EXERCISE DESCRIPTION
Look through the entries for the string "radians" and copy every line where it shows up.

START RECORD EXTRACTS

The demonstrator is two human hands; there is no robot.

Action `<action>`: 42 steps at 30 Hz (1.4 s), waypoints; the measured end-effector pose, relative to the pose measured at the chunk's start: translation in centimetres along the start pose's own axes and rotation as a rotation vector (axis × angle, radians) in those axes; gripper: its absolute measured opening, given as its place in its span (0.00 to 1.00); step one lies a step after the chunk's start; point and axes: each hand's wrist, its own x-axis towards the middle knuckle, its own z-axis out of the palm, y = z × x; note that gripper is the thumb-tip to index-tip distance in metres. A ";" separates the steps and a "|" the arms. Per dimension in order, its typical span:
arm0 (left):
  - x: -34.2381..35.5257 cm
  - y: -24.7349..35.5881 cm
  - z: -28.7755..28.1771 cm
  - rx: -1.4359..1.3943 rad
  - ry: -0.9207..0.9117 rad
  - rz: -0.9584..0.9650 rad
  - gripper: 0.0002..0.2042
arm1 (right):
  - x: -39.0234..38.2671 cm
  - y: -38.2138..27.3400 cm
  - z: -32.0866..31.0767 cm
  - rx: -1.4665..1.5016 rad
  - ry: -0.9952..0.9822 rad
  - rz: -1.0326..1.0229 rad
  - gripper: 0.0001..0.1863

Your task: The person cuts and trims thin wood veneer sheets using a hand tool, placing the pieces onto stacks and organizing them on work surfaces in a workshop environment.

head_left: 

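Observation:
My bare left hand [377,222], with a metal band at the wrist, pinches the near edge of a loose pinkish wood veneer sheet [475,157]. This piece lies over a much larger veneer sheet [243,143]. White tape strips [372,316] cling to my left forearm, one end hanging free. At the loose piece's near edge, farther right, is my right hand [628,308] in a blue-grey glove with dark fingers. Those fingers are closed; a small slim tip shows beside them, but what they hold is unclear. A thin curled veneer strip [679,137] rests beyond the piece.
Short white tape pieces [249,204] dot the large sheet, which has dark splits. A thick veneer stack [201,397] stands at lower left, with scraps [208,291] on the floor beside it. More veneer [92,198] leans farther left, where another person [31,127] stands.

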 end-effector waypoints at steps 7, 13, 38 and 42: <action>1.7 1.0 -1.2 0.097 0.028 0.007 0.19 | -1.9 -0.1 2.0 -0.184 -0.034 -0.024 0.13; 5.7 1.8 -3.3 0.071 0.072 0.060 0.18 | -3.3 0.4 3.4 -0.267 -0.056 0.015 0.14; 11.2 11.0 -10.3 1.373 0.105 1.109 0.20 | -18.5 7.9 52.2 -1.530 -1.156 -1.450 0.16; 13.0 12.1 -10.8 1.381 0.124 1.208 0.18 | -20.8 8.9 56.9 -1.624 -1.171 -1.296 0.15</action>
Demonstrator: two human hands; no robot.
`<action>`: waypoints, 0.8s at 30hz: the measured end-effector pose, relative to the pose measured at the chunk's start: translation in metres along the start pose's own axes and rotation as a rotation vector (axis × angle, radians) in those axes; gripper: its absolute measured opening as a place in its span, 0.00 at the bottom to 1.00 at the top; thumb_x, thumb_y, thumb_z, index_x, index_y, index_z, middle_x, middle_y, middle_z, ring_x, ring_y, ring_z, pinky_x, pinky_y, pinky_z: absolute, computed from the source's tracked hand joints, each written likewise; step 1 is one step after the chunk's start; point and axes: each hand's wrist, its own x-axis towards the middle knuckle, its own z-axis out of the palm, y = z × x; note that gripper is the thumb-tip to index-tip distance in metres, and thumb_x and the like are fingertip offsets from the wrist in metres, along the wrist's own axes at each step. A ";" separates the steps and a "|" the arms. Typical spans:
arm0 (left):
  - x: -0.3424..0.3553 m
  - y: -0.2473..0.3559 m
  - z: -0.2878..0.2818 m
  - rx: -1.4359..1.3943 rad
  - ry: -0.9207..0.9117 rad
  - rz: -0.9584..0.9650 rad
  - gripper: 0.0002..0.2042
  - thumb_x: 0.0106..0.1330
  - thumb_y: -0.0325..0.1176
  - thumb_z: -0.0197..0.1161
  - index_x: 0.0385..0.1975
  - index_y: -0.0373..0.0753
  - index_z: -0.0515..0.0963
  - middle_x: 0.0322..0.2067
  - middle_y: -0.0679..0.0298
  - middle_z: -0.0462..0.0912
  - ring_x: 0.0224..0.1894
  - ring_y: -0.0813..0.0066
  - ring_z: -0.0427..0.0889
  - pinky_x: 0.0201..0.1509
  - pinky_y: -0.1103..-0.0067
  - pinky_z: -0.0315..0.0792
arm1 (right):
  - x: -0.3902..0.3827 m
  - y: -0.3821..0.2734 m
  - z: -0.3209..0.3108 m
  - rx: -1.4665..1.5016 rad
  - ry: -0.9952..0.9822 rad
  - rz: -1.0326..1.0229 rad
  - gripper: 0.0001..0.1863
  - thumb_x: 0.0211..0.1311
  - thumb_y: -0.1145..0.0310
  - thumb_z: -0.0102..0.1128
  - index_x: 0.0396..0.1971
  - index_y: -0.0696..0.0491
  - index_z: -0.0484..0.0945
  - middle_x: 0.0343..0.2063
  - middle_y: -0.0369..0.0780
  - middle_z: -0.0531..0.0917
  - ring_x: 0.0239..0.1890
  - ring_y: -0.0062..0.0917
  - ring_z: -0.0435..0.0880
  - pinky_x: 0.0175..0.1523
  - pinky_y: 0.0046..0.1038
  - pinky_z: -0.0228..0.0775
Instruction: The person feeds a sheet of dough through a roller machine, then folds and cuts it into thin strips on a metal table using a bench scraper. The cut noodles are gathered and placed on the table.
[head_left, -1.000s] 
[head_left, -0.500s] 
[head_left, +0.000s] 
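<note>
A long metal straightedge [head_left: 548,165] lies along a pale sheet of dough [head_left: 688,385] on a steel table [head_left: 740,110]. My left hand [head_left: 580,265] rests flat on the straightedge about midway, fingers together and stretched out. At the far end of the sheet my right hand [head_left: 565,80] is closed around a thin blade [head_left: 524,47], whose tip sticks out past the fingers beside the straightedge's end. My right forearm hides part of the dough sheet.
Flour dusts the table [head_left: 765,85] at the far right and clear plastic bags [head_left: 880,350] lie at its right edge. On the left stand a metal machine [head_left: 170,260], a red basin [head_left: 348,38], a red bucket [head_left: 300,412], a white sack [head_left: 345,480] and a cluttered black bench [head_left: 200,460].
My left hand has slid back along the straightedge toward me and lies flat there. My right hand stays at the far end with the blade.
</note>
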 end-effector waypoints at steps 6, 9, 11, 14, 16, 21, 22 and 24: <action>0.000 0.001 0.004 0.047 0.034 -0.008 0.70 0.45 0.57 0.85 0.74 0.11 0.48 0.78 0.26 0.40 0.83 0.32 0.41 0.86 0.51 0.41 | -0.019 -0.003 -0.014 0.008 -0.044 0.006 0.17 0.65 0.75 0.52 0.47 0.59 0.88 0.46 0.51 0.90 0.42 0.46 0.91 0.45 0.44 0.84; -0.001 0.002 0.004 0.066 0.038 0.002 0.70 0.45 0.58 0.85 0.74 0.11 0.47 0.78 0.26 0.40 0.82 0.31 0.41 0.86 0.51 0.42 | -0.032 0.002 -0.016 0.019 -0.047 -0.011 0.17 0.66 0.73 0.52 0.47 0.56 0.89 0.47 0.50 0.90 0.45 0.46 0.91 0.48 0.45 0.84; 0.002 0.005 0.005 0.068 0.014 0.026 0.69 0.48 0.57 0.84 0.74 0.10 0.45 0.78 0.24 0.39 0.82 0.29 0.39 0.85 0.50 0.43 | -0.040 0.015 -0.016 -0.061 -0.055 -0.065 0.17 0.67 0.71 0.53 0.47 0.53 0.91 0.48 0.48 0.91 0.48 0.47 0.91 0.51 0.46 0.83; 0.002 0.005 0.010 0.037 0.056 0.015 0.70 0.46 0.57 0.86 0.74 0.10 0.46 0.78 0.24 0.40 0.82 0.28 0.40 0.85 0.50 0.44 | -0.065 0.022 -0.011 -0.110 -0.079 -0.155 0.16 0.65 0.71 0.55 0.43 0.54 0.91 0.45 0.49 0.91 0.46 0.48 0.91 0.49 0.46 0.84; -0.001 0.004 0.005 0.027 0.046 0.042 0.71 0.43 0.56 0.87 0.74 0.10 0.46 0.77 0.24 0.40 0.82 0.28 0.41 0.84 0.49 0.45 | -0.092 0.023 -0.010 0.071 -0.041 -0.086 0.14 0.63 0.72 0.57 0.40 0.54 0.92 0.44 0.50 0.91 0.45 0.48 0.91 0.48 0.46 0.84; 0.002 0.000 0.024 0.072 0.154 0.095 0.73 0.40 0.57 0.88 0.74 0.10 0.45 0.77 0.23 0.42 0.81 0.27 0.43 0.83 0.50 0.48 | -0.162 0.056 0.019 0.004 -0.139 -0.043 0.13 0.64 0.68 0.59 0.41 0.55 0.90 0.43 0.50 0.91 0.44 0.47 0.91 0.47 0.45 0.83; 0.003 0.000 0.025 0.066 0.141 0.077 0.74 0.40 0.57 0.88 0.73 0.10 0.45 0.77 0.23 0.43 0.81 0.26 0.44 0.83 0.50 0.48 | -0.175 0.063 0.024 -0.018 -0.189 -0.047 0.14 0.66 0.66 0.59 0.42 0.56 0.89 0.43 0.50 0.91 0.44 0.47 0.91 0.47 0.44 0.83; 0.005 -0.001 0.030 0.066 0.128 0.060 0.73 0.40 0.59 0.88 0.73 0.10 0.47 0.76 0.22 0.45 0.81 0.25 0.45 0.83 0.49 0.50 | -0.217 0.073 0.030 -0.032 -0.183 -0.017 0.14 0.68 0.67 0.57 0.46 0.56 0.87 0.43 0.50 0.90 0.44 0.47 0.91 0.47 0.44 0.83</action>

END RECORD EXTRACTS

ANSWER SECTION
Action `<action>`: 42 steps at 30 Hz (1.4 s), waypoints; the measured end-effector pose, relative to the pose measured at the chunk's start: translation in centimetres along the start pose's own axes and rotation as a rotation vector (axis × angle, radians) in those axes; gripper: its absolute measured opening, given as its place in its span (0.00 to 1.00); step one lies a step after the chunk's start; point and axes: each hand's wrist, its own x-axis towards the middle knuckle, its own z-axis out of the palm, y = z × x; note that gripper is the thumb-tip to index-tip distance in metres. A ";" separates the steps and a "|" the arms. Per dimension in order, its typical span:
`<action>`: waypoints, 0.8s at 30hz: the measured end-effector pose, relative to the pose measured at the chunk's start: translation in metres along the start pose's own axes and rotation as a rotation vector (axis × angle, radians) in those axes; gripper: its absolute measured opening as a place in its span, 0.00 at the bottom to 1.00 at the top; thumb_x, thumb_y, thumb_z, index_x, index_y, index_z, middle_x, middle_y, middle_z, ring_x, ring_y, ring_z, pinky_x, pinky_y, pinky_z: absolute, computed from the source's tracked hand joints, each written likewise; step 1 is one step after the chunk's start; point and axes: each hand's wrist, its own x-axis towards the middle knuckle, its own z-axis out of the palm, y = z × x; note that gripper is the thumb-tip to index-tip distance in metres, and thumb_x and the like are fingertip offsets from the wrist in metres, along the wrist's own axes at each step. A ";" separates the steps and a "|" the arms. Typical spans:

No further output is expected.